In some studies, the clinical indices were used in combination with the C-OIDP index [10, 15, 16, 19, 20, 29]. Bivariate analysis revealed that presence of malocclusion, gum disease and dental caries were significantly associated with children’s OHRQoL. Only malocclusion was found to be a significant predictor of impaired OHRQoL of Turkish children in the multivariate analysis, which is consistent with previous studies employing multivariable analysis [15, 20].

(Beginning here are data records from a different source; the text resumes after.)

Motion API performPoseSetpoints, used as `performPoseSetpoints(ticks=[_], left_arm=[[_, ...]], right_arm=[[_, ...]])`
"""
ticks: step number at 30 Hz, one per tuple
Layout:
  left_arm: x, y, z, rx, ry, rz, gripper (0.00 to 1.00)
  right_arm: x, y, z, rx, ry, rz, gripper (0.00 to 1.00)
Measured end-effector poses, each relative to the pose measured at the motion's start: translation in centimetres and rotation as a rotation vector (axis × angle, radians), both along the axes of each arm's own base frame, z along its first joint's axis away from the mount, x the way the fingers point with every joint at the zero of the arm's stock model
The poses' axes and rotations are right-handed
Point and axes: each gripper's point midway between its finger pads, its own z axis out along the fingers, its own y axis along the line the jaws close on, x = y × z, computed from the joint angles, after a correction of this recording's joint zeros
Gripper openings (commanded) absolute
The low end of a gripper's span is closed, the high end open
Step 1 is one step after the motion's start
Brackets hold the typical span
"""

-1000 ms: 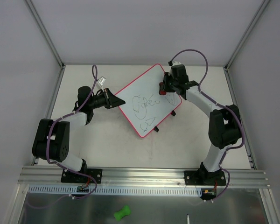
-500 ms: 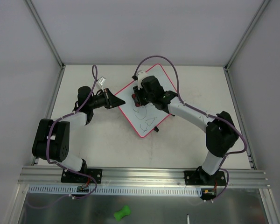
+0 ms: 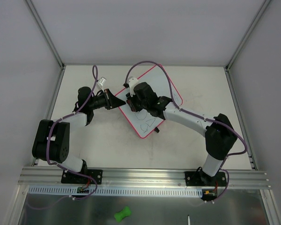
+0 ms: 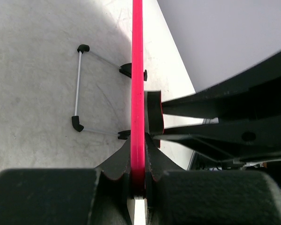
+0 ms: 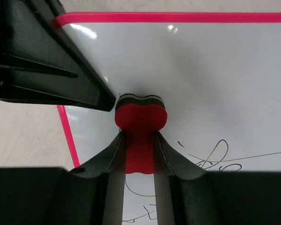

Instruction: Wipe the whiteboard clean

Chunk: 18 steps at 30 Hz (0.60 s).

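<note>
The whiteboard (image 3: 171,96), white with a red-pink frame, lies tilted at the table's middle. Black scribbles (image 3: 147,123) show on its near part. My left gripper (image 3: 119,102) is shut on the board's left edge; in the left wrist view the pink frame (image 4: 137,93) runs edge-on between the jaws. My right gripper (image 3: 131,100) is shut on a red bone-shaped eraser (image 5: 140,123) and presses it on the board close to my left gripper. In the right wrist view scribbles (image 5: 215,157) lie right of the eraser, and my left gripper's fingers (image 5: 51,70) sit at the upper left.
Two black clips with a wire stand (image 4: 77,86) stick out from under the board. A green bone-shaped object (image 3: 122,213) and a white pen (image 3: 188,220) lie on the metal shelf below the arm bases. Grey walls enclose the table.
My right gripper has swept the eraser leftward across the board, from its right corner to beside the left gripper. The scribbles in the board's middle are gone. The left arm has not moved.
</note>
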Motion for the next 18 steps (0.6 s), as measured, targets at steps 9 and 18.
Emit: performPoseSetpoints(ticks=[9, 18], left_arm=[[0.0, 0.0, 0.0, 0.001, 0.001, 0.003, 0.00], [0.0, 0.0, 0.0, 0.000, 0.003, 0.004, 0.00]], right_arm=[[6.4, -8.8, -1.5, 0.080, 0.090, -0.320, 0.00], [10.1, -17.8, -5.0, 0.237, 0.249, -0.594, 0.00]])
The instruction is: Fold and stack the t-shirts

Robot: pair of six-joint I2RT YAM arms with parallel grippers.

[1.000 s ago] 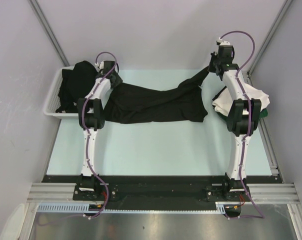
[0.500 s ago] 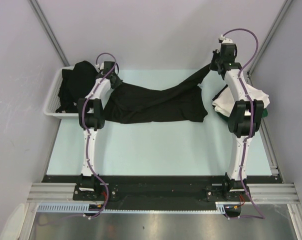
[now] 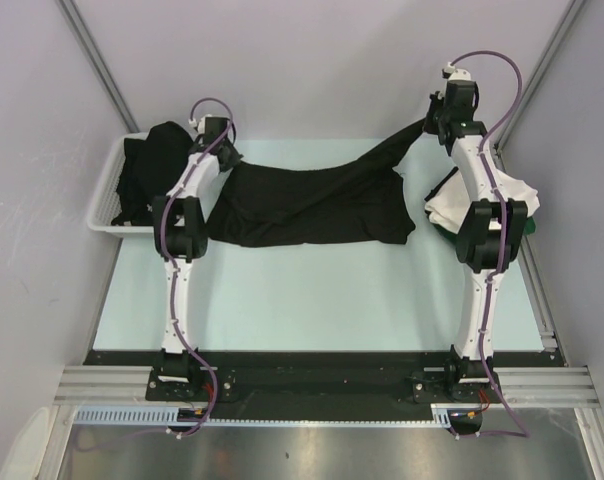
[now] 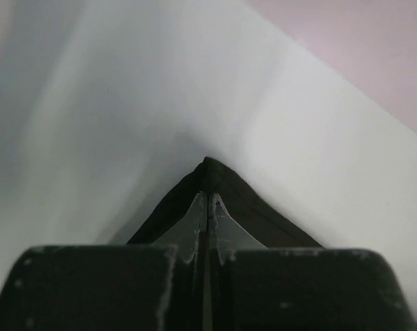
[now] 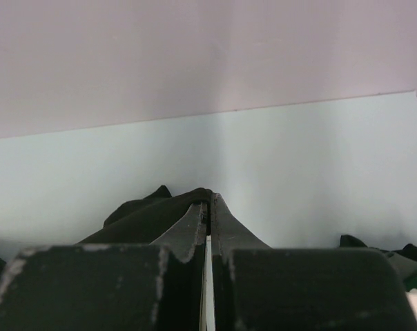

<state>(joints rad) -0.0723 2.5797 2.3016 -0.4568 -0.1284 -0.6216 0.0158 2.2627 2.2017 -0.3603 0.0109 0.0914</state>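
Observation:
A black t-shirt [image 3: 312,205] lies spread across the far middle of the table, its two far corners pulled up. My left gripper [image 3: 229,160] is shut on its left corner; the wrist view shows black cloth [image 4: 222,186] pinched between the closed fingers [image 4: 191,219]. My right gripper [image 3: 429,122] is shut on the right corner, lifted higher, with cloth [image 5: 153,210] bunched at the tips. A pile of folded shirts, white [image 3: 452,205] over dark green [image 3: 527,228], sits under the right arm. More black shirts [image 3: 152,165] fill the basket.
The white slotted basket [image 3: 107,195] stands at the far left table edge. Grey walls close in behind and on both sides. A metal rail [image 3: 537,290] runs along the table's right edge.
The left gripper has shut on the shirt's left corner. The right gripper has lifted its corner higher and farther back, drawing the cloth taut.

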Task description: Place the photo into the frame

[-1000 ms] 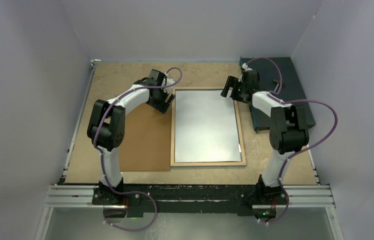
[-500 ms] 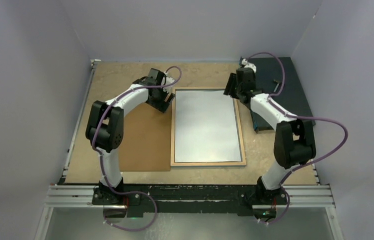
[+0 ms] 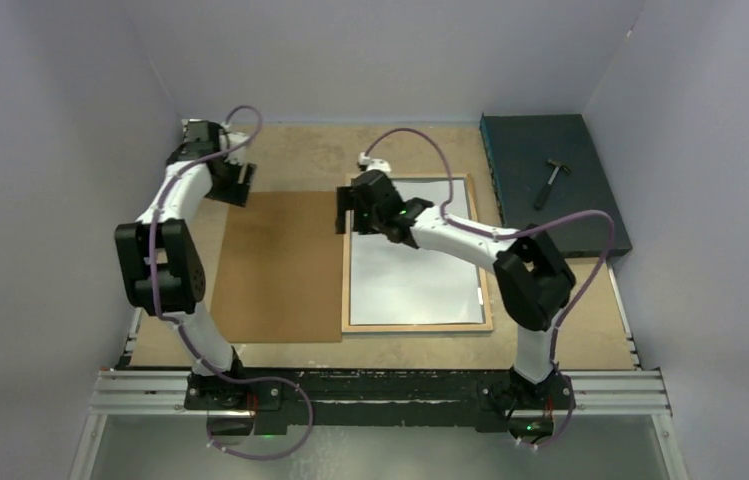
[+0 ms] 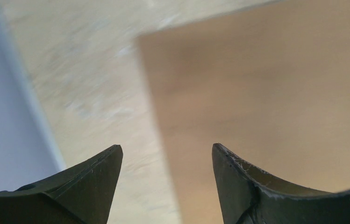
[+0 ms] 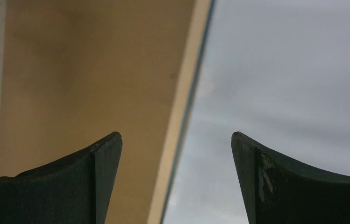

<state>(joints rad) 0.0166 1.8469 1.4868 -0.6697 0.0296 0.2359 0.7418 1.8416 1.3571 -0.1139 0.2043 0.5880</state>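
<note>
Frame (image 3: 415, 326) flat on tabletop (image 3: 390, 150), bare wood side up. Photo (image 3: 415, 270) lies white side up inside its border. Brown board (image 3: 280, 265) lies just left of frame, edges touching or nearly so.

Left end effector (image 3: 233, 185) over board's far left corner, fingers apart, nothing between them; wrist view shows board edge and tabletop below.

Right end effector (image 3: 347, 212) over frame's far left corner, fingers apart, gripping nothing.

Teal slab (image 3: 525, 150) with hammer (image 3: 548, 180) at far right.
</note>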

This study has some limitations and strengths that must be taken into account when interpreting its results. This study provided initial support for the reliability and validity of the Turkish C-OIDP in a convenience sample of primary school children aged 11–12 years from two public schools in Istanbul. Thus, our findings could not be generalized to the population of interest. This study was conducted on students at two primary public schools, one of that located in a deprived area but others in a semi-deprived area. This could lead to bias because children from families living in poverty and deprivation are more likely to have oral diseases, resulting in reduced children’s and parents’ quality of life [1]. Future representative population-based studies are needed to understand the impacts of family socio-economic status and school-related factors on children’s OHRQoL. Due to cross-sectional design, this study did not verify any cause-effect relationship among the assessed variables and any changes in scores over time. Population-based cohort studies and further validation study in children of different age groups are needed. Future study using the Item Response Theory may provide additional information to the Classical Test Theory and allow performance assessment of individual items [8, 49]. Additional research aiming to compare psychometrically different administration modes of the Turkish C-OIDP index may be useful for selection the effective data collection mode in future epidemiological studies of child populations as well as in clinical settings [52, 53]. We did not use the intensity and extent of impacts as an alternative method of reporting the severity of oral impacts. Future studies using this scoring method may provide useful information on the extent and severity of oral health conditions in the target population when planning and evaluating oral health programmes and services [54]. Additional study using the condition-specific specific C- OIDP may provide an oppurtunity to discrimate between groups with different levels of normative treatment needs in children when planning oral heath services [55].

The CFA and EFA conducted on the same data set in this study. This approach are accepted as less informative [56]. Therefore, further research using CFA is necessary to investigate whether the factor structure can be replicated in the new dataset. The factorial structure of the OIDP in the total score version was examined in this study. Future study on understanding the cross-cultural differences in factor loadings and the impacts of use different scoring methods may provide additional insight into the interpretation of the OIDP factor structure [30, 49].

The main strengths of this study are that multivariate analysis was used to analyze the factors of OHRQoL and the factor structure of the C-OIDP was evaluated through both EFA and CFA methods. This study may provide a compherensive evaluation of the clinical, behavioural, socio-demographic and subjective factors that influence OHRQoL. Furthermore, the findings from this study revealed additional insights into the factor structure of the C-OIDP in the total score version.


This study provided preliminary evidence concerning validity and reliability of the Turkish C-OIDP among primary school children aged 11–12 years. Future studies should be conducted to evaluate its psychometric properties in a population based studies among children and adolescents. Using this scale may provide the opportunity for oral health professionals to identify subgroups of children at risk of poor oral health when conducting national oral health survey as well as for comparing similarities and differences in oral impacts among children in different countries.